EXERCISE BRIEF: Would you please copy all of the data exactly, skipping the images?

COLLECTED DATA:
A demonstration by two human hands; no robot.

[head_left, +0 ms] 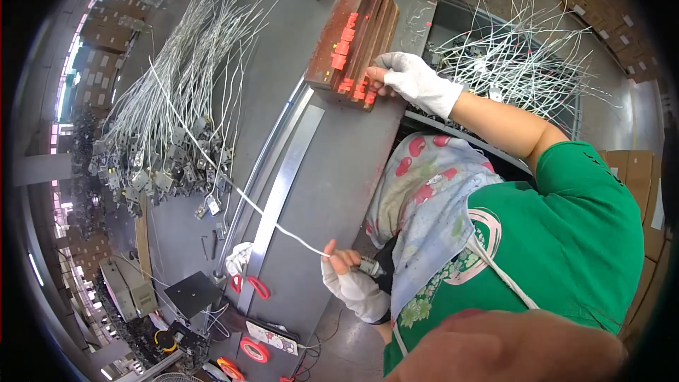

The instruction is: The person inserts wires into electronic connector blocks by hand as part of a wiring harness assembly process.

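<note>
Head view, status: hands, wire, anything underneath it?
Left hand gripping white wire. Right hand at red pieces on brown block. Wire crosses metal strip.

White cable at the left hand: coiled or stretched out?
Stretched out: the white cable runs, gently bent and without loops, from the left hand across the flat metal strip toward the cable bundle.

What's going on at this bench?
Someone in a green shirt is at a grey bench. The left hand holds a white cable. The right hand has its fingers at the red pieces on a brown block; can't tell if it grips one. A bundle of white cables lies across the bench, grey metal parts clustered at its near end.
</note>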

OUTPUT FOR THIS EXERCISE:
A demonstration by two human hands; no robot.

[head_left, +0 ms] 

The instruction is: The person inserts wires into electronic connector blocks by hand as part of a wiring harness assembly process.

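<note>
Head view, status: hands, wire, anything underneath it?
Left hand gripping white wire. Right hand at red pieces on brown block. Wire crosses metal strip.

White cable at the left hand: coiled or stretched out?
Stretched out: the white cable runs, gently bent and without loops, from the left hand across the flat metal strip toward the cable bundle.

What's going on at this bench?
Someone in a green shirt is at a grey bench. The left hand holds a white cable. The right hand has its fingers at the red pieces on a brown block; can't tell if it grips one. A bundle of white cables lies across the bench, grey metal parts clustered at its near end.
</note>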

This exercise is complete.